The material presented here is divided into three categories. On the practical side, the course contains a short presentation of OCaml. Although this presentation is not at all exhaustive and certainly not a reference manual for the language, it is a self-contained introduction to the language: all facets of the language are covered; however, most of the details are omitted. A sample of programming exercises with different levels of difficulty have been included, and for most of them, solutions can be found in Appendix C. The knowledge and the practice of at least one dialect of ML may help getting the most from the other aspects. This is not mandatory though, and beginners can learn their first steps in OCaml by starting with Appendix A. Conversely, advanced OCaml programmers can learn from the inlined OCaml implementations of some of the algorithms. Implementation notes can always be skipped, at least in a first reading when the core of OCaml is not mastered yet —other parts never depend on them. However, we left implementation notes as well as some more advanced exercises inlined in the text to emphasize the closeness of the implementation to the formalization. Moreover, this permits to people who already know the OCaml language, to read all material continuously, making it altogether a more advanced course.
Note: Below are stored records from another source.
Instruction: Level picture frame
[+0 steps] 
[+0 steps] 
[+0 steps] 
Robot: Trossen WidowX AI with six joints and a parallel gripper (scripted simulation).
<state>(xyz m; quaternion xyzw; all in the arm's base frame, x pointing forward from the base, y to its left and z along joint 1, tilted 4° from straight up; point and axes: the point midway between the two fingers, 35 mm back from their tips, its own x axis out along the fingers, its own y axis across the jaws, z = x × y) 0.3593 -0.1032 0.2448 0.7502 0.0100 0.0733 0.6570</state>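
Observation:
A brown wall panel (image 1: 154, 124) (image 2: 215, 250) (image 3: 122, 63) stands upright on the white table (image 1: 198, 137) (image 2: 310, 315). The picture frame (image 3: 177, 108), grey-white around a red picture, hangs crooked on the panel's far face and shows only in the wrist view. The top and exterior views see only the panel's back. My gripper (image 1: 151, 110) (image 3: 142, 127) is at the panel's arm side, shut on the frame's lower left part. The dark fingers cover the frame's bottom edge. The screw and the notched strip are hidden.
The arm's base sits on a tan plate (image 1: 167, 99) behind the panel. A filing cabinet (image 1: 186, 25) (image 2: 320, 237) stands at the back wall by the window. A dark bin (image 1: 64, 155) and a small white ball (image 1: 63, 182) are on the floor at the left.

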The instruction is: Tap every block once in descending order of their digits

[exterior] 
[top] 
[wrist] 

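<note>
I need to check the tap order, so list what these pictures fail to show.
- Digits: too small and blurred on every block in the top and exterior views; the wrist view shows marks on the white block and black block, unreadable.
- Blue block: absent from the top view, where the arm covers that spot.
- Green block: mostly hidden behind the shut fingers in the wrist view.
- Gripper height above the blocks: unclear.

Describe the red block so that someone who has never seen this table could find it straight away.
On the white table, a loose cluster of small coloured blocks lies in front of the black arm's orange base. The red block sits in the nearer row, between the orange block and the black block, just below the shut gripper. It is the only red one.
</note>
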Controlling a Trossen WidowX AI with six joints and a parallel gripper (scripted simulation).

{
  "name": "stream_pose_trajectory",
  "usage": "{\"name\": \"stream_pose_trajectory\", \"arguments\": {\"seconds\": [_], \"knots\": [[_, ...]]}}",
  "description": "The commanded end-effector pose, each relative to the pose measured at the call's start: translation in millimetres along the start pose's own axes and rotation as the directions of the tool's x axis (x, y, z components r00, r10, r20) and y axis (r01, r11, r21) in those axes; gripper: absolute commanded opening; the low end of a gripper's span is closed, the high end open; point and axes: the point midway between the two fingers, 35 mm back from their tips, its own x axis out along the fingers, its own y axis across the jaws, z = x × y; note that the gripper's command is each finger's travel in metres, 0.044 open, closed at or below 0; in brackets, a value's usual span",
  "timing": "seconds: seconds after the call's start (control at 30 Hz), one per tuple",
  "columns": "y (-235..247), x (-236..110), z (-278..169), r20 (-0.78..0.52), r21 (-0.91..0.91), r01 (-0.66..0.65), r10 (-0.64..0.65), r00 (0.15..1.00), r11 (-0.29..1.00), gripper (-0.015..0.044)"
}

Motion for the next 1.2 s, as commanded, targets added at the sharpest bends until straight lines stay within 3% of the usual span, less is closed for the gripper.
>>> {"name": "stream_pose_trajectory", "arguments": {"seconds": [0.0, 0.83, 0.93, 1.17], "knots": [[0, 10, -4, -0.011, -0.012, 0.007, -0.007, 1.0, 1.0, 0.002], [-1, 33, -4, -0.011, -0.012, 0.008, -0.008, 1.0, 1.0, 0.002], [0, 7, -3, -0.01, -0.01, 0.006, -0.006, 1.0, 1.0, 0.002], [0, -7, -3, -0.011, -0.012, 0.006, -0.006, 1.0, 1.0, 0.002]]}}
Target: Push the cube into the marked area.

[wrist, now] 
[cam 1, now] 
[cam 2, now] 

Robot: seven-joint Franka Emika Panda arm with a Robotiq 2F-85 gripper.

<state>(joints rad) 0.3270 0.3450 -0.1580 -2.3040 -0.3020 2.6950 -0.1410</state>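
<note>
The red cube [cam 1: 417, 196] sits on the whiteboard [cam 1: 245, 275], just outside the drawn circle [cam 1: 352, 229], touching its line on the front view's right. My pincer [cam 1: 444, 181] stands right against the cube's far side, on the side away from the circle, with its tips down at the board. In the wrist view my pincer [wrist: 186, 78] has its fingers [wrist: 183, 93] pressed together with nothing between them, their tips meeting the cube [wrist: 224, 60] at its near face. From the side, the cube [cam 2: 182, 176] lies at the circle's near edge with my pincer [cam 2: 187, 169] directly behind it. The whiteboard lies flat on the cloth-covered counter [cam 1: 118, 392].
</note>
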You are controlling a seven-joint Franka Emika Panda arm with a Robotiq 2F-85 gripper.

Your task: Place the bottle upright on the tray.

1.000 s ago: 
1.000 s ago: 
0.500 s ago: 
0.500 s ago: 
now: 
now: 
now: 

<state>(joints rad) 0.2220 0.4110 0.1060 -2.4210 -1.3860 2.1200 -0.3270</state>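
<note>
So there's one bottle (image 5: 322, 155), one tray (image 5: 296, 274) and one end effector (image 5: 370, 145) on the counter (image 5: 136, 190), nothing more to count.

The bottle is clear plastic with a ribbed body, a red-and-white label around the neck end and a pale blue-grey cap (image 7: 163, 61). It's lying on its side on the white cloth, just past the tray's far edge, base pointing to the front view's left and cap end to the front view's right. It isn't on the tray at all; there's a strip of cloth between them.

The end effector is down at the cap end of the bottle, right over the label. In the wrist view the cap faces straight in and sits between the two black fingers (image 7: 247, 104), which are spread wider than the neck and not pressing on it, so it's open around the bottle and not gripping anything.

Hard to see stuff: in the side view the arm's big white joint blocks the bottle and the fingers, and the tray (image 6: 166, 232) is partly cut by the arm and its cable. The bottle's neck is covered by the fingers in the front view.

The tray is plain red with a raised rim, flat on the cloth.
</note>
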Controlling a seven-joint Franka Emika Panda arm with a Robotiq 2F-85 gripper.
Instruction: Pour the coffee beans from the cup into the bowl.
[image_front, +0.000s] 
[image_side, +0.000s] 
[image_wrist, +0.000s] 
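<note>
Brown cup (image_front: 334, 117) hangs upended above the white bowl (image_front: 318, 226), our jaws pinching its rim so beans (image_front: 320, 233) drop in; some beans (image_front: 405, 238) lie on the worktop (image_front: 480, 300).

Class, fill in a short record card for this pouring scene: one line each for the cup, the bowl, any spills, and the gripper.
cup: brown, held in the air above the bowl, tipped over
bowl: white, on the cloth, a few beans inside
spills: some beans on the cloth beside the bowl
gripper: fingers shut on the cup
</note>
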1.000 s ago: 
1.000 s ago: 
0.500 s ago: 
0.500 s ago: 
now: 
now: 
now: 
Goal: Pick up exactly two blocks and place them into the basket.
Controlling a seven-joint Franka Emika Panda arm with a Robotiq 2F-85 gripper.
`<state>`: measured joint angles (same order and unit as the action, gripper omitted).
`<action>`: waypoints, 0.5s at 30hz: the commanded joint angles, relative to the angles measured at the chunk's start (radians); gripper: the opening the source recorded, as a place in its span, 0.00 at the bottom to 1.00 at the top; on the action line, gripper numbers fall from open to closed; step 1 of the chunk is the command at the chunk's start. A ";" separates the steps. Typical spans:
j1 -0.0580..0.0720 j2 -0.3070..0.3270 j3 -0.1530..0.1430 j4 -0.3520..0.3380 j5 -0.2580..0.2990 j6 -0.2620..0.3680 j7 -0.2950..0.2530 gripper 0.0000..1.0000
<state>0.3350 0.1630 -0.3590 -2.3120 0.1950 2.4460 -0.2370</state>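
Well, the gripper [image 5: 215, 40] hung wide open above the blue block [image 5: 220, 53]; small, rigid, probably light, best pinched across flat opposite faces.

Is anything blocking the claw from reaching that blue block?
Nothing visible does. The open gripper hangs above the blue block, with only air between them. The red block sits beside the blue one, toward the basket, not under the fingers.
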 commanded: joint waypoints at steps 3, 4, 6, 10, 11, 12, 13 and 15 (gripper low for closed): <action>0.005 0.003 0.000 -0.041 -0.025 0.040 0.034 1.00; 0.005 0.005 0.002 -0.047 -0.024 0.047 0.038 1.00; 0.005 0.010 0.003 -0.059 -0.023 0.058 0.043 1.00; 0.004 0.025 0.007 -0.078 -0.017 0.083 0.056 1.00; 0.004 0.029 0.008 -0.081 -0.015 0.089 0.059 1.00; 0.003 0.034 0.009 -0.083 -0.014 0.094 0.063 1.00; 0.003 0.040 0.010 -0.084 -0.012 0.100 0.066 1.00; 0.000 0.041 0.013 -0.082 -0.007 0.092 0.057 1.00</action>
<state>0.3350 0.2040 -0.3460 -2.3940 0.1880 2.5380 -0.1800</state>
On the theoretical side —the mathematics remain rather elementary, we give a formal definition of a large subset of the OCaml language, including its dynamic and static semantics, and soundness results relating them. The proofs, however, are omitted. We also describe type inference in detail. Indeed, this is one of the most specific facets of ML.
A lot of the material actually lies in between theory and practice: we put an emphasis on the design principles, the modularity of the language constructs (their presentation is often incremental), as well as their dependencies. Some constructions that are theoretically independent end up being complementary in practice, so that one can hardly go without the other: it is often their combination that provides both flexibility and expressive power.